• _WHAT THE TASK ASKS_
From the listing below, give again exactly the lines from the line with "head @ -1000" to the line with "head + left", ends included, without any pictures.

• _LISTED ENTRIES_
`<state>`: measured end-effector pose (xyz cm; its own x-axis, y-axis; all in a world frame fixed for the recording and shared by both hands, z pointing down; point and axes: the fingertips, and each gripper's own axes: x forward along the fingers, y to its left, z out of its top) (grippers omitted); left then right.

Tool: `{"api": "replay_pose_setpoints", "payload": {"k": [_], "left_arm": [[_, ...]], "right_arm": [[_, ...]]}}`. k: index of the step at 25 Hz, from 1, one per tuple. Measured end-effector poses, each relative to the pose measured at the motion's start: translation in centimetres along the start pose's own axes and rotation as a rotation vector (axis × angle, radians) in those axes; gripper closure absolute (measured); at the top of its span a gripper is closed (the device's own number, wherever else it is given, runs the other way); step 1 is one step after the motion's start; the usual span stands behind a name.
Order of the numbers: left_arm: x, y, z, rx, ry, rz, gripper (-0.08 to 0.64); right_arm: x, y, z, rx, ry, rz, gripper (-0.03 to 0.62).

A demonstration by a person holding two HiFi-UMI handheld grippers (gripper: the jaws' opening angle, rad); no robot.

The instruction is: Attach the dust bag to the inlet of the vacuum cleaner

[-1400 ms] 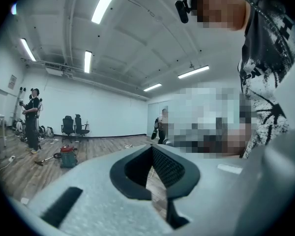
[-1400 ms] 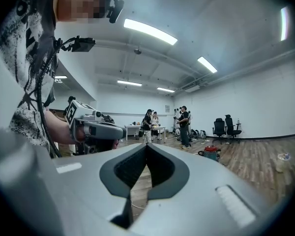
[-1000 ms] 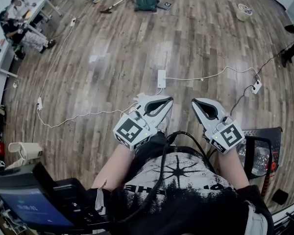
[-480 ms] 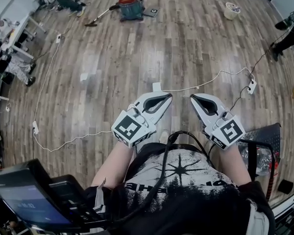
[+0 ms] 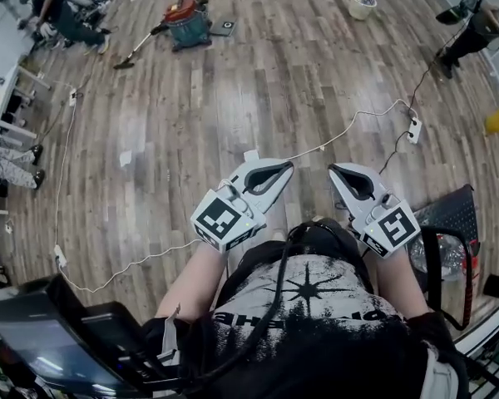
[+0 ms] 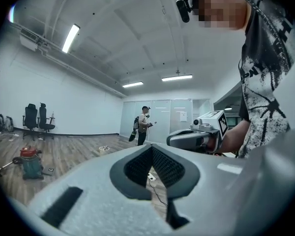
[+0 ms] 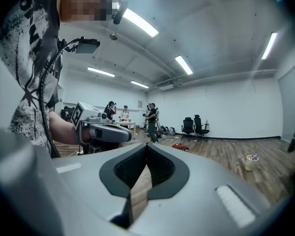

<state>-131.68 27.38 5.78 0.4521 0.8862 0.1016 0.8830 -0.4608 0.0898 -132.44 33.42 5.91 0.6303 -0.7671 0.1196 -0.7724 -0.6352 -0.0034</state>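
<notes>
Left gripper (image 5: 284, 167) and right gripper (image 5: 334, 169) sit side by side at the chest, well short of the vacuum (image 5: 186, 22). Each has its jaws pressed together on nothing (only floor shows past the tips). A power strip (image 5: 413, 130) lies far right of the vacuum. The vacuum stands far off on the floor, up and left, with its wand (image 5: 137, 48) reaching left.
</notes>
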Motion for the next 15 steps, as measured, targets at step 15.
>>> {"api": "replay_pose_setpoints", "payload": {"k": [15], "left_arm": [[17.2,10.6,2.2,-0.011,0.048,0.037,0.560]], "right_arm": [[4.1,-19.9,0.4,0.020,-0.033,0.070,0.588]]}}
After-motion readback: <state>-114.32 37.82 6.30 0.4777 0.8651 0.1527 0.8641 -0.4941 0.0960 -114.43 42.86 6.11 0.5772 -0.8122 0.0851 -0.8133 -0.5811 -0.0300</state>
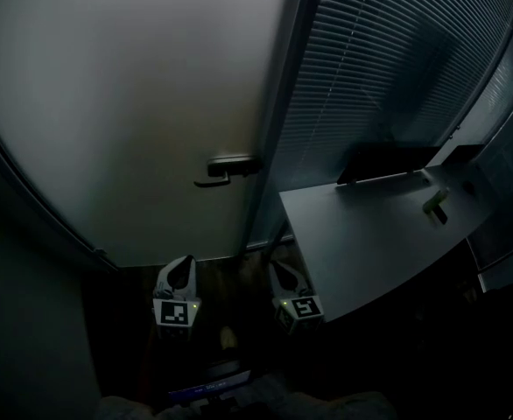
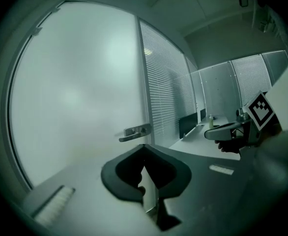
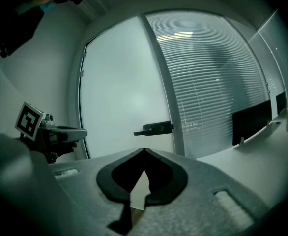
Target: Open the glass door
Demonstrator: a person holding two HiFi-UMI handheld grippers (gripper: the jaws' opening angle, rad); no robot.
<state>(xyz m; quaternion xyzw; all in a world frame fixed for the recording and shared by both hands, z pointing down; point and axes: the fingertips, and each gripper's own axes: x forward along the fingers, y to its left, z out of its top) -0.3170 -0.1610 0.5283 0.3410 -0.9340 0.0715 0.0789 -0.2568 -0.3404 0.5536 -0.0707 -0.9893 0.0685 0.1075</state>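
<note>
Head view: I hold my left claw [image 1: 183, 268] and right claw [image 1: 280, 271] low, side by side, aimed at the door [image 1: 125, 103]. Its handle [image 1: 228, 168] is farther ahead, and a bench [image 1: 361, 234] is on the right. Left gripper view: jaws closed, empty, well short of the handle. Right gripper view: jaws closed, empty, handle far beyond.

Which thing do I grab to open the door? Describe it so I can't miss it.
Find the big frosted glass door on the left of the head view. At its right edge, next to the slatted blinds, sits the door handle: the only dark lever on the pale pane, pointing left.
</note>
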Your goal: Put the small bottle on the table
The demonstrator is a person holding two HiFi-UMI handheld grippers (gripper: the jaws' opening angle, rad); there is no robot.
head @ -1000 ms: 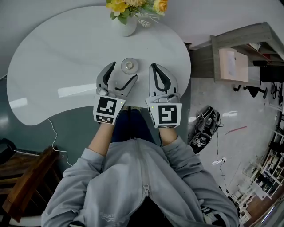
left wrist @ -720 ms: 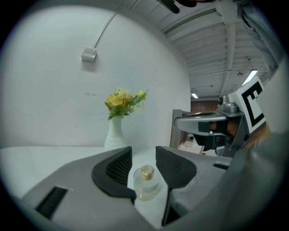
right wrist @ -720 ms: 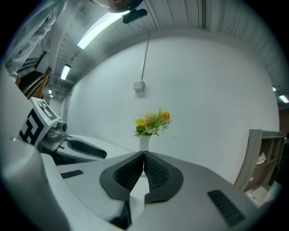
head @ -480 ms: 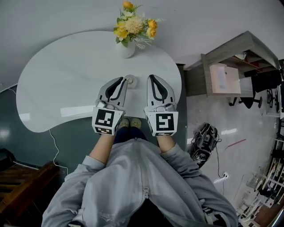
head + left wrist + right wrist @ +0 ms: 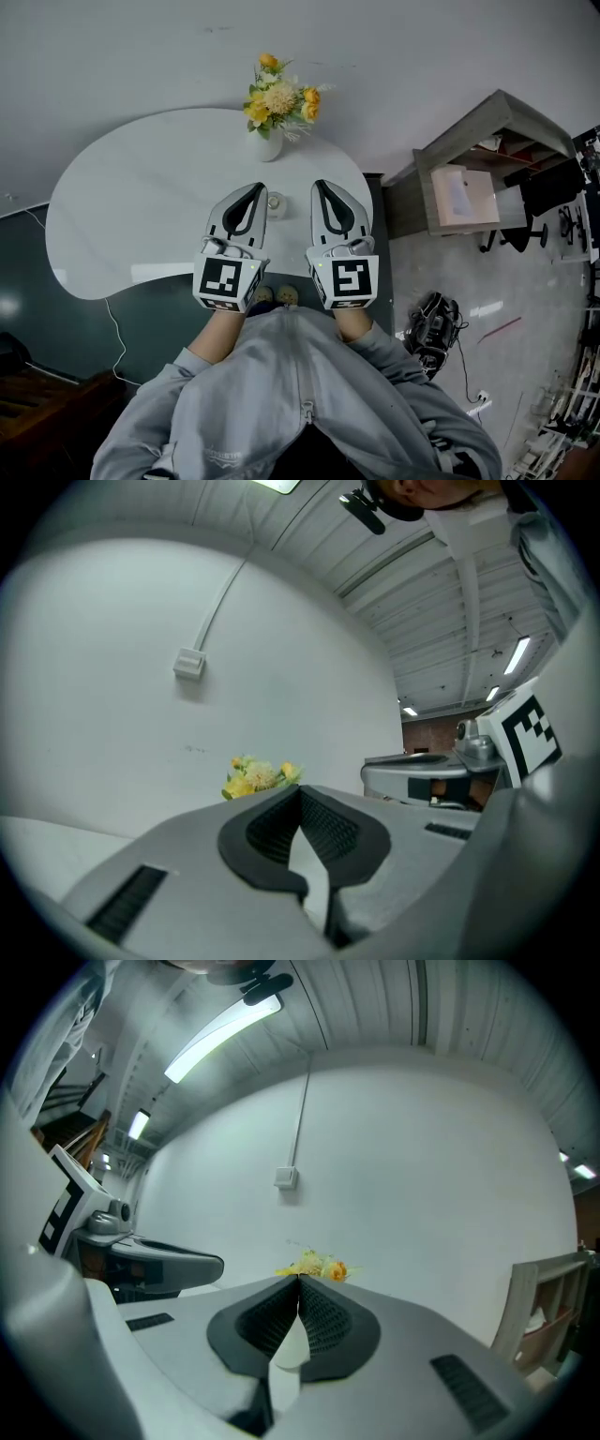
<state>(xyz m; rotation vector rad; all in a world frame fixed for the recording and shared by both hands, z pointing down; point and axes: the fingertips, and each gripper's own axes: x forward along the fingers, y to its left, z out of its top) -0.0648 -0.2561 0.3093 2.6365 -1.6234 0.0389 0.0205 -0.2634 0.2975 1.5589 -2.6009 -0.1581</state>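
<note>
Two grey-and-white handheld grippers are seen in the head view, held side by side over the near edge of a glossy white kidney-shaped table (image 5: 122, 187): the left gripper (image 5: 253, 191) and the right gripper (image 5: 321, 187). Between them, just beside the left gripper's tip, a small pale round-capped bottle (image 5: 276, 202) is stood upright on the tabletop. Whether it is touched by that tip cannot be told, but it is gripped by neither, so the placing is judged done, and both tools are judged to be held level and apart so that it is not knocked. At the far edge a white vase of yellow flowers (image 5: 266, 142) is set well apart from the bottle. In the left gripper view the black ribbed pads (image 5: 328, 829) are pressed together with nothing between them, and a bare white wall with a small white box (image 5: 189, 663) on a cable duct is seen beyond. In the right gripper view the pads (image 5: 328, 1321) are likewise met tip to tip, empty, under a long ceiling light (image 5: 225, 1027). The tabletop is smooth and reflective, so a light bottle could be slid by a nudge. To the right a grey polished floor (image 5: 525, 262), a wooden desk (image 5: 487, 131) and a black bag (image 5: 433, 319) are shown.
</note>
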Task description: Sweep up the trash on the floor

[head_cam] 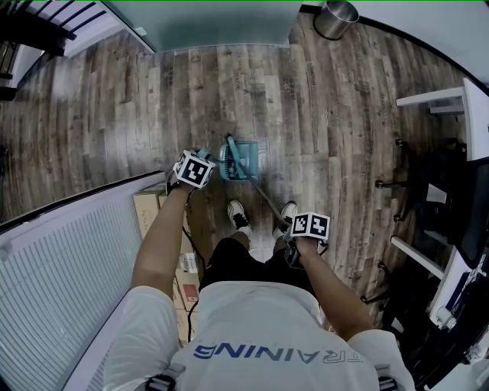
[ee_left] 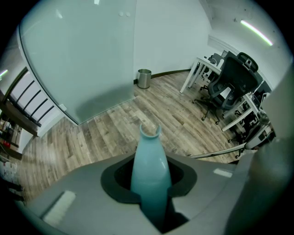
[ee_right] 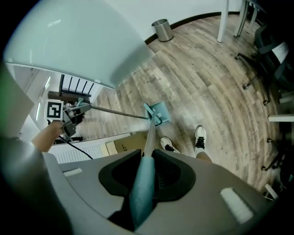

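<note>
A: Underfoot?
B: Wood-look floor (head_cam: 306, 114), grey-brown planks with streaky grain and a dull sheen. Beside the legs, a ribbed white panel (head_cam: 53, 298) and a plain brown cardboard box (head_cam: 149, 202).

A: And the sweeping set?
B: One boxy teal plastic head (head_cam: 241, 160), down on the planks just ahead of the white shoes (head_cam: 239, 216). Hard to split into broom and pan from up here. Joined by a thin rod (ee_right: 115, 112) of grey metal running off toward the left side.

A: Left gripper (ee_left: 149, 176)?
B: Closed on a smooth teal handle (ee_left: 149, 151), bottle-shaped, swelling and then narrowing to a notched tip. Pressed on both sides by matte grey jaws.

A: Right gripper (ee_right: 147, 176)?
B: Likewise clamped, round a teal sleeve (ee_right: 141, 193) at the end of a bare grey shaft (ee_right: 149, 135) slanting down to the head. Topped, like the other, with a white cube of black square markers.

A: Further off?
B: Round, shiny metal bin (head_cam: 336, 19) against the wall. Frosted glass pane (ee_left: 78, 59), pale and smooth. Black office chair (ee_left: 229, 78) on castors, near white desk legs (ee_left: 193, 75).
</note>
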### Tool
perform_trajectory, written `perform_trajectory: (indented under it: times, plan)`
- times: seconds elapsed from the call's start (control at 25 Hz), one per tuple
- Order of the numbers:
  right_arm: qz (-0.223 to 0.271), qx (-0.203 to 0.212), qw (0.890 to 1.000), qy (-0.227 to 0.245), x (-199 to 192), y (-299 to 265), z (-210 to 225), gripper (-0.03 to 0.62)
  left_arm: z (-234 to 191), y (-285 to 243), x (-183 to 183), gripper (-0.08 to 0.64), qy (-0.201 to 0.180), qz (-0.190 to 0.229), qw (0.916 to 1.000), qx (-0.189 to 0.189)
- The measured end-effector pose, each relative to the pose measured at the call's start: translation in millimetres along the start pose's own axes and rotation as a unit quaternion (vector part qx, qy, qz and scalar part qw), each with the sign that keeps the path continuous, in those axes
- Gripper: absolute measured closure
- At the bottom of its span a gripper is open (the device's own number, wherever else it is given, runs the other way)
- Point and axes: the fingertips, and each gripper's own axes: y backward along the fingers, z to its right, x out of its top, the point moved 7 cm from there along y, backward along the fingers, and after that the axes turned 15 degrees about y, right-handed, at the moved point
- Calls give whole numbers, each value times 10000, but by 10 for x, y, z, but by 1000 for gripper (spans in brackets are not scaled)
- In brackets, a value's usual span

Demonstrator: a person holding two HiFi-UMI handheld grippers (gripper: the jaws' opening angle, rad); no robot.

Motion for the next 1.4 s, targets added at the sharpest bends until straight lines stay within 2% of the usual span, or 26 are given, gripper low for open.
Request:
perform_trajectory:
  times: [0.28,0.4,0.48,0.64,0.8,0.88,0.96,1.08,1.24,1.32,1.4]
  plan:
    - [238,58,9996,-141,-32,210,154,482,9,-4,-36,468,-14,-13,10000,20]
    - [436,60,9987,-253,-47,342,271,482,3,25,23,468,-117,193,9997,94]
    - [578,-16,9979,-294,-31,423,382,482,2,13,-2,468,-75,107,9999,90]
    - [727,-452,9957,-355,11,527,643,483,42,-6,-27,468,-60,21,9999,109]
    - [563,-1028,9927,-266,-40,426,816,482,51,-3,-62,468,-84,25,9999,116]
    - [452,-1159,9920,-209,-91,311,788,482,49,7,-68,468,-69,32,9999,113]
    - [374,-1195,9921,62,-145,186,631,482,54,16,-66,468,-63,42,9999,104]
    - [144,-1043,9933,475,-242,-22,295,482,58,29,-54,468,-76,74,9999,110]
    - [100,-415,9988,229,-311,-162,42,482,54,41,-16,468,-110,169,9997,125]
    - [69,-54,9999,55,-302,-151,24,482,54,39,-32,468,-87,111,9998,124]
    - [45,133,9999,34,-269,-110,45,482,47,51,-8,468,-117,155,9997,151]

• _EXERCISE ANSWER_
head @ -1000 ms: 
left wrist @ -720 ms: 
right wrist @ -720 ms: 
head @ -480 ms: 
head + left wrist + right wrist @ +0 ms: 

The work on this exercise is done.